Amöboide Wiener Lyrik

In einer Biologiestunde einer 2. Klasse sprachen wir über Amöben. Das sind einzellige Lebewesen, die keine feste Körperform haben. Sie bewegen sich durch Veränderung der Zellform fort. Beim Fressen umfließen sie organisches Material und nehmen es in ihren Körper auf. Ich erzählte den Schülerinnen und Schülern, dass unsere Weißen Blutkörperchen den Amöben in diesen Belangen ähnlich sind. Auch sie haben eine wandelbare Form und sind erstaunlicherweise, obwohl sie Zellen unseres Körpers sind, frei beweglich. Wegen ihrer Ähnlichkeit mit Amöben bezeichnet man ihre Lebensweise als amöboid. Ich wies die Kinder auf die Endung –oid hin, welche die Bedeutung von ›ähnlich wie‹ hat und vom griechischen eidos, dem Wort für Gestalt, kommt. Ich fragte, ob ihnen nicht ein anderes Wort mit -oid bekannt wäre und hoffte, dass jemand Geoid oder Ellipsoid sagen würde. Florentin kannte das Wort »Oida«.

Ich kannte das Wort auch, nämlich von einem Gespräch, das ich erstens zwischen zwei Halbwüchsigen und zweitens zwischen Floridsdorf und dem Praterstern in der S1 mithören durfte. Das Gespräch lautete:

»Oida!« – »Oasch!« – »Oasch, Oida!« – »Oida, Oasch!«

In der Station Praterstern musste ich umsteigen und hatte in der U1 Richtung Favoriten, in den Tiefen Wiens, genügend Zeit die gehörte Wortfolge zu bewerten. Was Sie nicht wissen können, in mir schlägt das Herz eines Lyrikers. Und an lyrische Dichtung musste ich beim Hören dieser rhythmischen Sprachspiegelung denken. Für mich ist moderne Lyrik mehr als Poesie. Denken sie nur an:

Stockerau          Floridsdorf

Stockerau          Floridsdorf

Stockerau          Stockerau

Floridsdorf        Floridsdorf

Stockerau

Lyrik geht über Stockerau hinaus! Das nicht Ausgesprochene als Wirkgedanke, der Verzicht auf den Reim, symbolisch für das dichterische Versagen (was muss sich der Dichter nicht alles versagen), macht Lyrik aus. Obwohl sich kaum ein Wort besser auf Floridsdorf reimt als Floridsdorf oder Stockerau auf Stockerau.
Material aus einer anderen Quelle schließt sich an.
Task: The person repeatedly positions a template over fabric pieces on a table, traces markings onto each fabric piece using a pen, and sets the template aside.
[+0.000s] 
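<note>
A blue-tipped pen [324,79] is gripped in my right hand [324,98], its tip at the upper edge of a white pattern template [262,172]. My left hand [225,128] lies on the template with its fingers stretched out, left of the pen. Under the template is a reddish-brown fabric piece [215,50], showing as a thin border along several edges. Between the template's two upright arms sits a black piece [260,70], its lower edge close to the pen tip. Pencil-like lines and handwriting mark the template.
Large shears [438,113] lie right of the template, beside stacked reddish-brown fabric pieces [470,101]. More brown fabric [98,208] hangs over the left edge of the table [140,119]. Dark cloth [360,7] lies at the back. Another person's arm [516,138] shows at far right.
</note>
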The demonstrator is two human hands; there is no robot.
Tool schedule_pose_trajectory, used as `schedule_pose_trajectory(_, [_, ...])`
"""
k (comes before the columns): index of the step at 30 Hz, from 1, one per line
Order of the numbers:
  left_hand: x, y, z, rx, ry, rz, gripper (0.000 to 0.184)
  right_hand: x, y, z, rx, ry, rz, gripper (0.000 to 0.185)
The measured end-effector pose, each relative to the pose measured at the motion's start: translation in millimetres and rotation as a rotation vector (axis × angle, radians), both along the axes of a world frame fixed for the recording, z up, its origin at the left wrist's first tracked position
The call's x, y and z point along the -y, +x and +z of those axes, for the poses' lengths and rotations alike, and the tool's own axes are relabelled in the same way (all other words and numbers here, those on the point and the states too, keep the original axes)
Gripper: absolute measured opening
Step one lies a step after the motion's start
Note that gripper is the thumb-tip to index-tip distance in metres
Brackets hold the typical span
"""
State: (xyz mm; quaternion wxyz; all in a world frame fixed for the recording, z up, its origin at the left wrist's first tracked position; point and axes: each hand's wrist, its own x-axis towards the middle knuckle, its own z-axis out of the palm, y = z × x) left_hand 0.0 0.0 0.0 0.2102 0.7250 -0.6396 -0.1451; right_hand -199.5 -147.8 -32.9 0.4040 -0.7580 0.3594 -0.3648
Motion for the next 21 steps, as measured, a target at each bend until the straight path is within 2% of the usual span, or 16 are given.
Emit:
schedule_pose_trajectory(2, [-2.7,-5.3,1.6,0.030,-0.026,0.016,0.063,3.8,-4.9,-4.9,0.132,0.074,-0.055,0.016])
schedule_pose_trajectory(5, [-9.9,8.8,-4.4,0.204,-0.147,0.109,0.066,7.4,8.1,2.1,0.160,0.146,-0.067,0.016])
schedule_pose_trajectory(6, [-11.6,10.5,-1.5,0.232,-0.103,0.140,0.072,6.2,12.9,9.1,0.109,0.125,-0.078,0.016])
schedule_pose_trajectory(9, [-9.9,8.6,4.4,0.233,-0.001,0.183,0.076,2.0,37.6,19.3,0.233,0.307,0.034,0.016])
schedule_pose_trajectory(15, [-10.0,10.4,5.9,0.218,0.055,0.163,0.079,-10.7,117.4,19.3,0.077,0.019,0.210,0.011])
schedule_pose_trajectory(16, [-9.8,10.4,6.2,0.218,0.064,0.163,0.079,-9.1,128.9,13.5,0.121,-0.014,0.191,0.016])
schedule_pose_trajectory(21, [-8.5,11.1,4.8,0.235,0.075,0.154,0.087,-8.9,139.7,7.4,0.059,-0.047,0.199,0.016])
Das Kunstwort Oida, um zu unserem Beispiel zurückzukommen, als verstärkenden Kontrapunkt einzusetzen, fand ich wegweisend, wegweisend nicht weg weisend im Sinne von abstoßend. Die Diskutanten stritten nicht etwa, das war am Tonfall zu hören, Oida bekräftigte eindeutig das Oasch. Po-esie wie sie im Gedichtband steht. Im ersten Teil der Zwiesprache projizierten die Künstler, jeweils mit einem einzigen Wort, ihre gefühlte Innerlichkeit auf den nicht ausgesprochenen Wirkgedanken des wienerischsten aller Wiener Worte, dem ›Leiwand‹. Wo Wiener in Dichtestpackung beisammen sind, und sei es in einer Schnellbahn, ist es leiwand.

Im zweiten Teil dieser Leinwandprojektion, in dem beide Worte, also beide codierte Dichteschwankungen des Äthers, offenbar zum Zweck der Wirkungssteigerung direkt hintereinander in die Atmosphäre gesetzt wurden, wandelte sich das Hören dieser Kotwörter in Verstehen, in amöb-oida-les Kunstverstehen.

Im Inneren einer Schnellbahngarnitur der Simmering-Graz-Pauker AG, zwischen dem Floridsdorfer Festland und der Donauinsel schwebend, einer imaginär-metropolischen Kunstinstallation, einer spontanen, verbalen Leiwandperversion dieser Qualität beizuwohnen, kann dir nur in Wien passieren. Des gibt’s halt nur in Wean, Oida.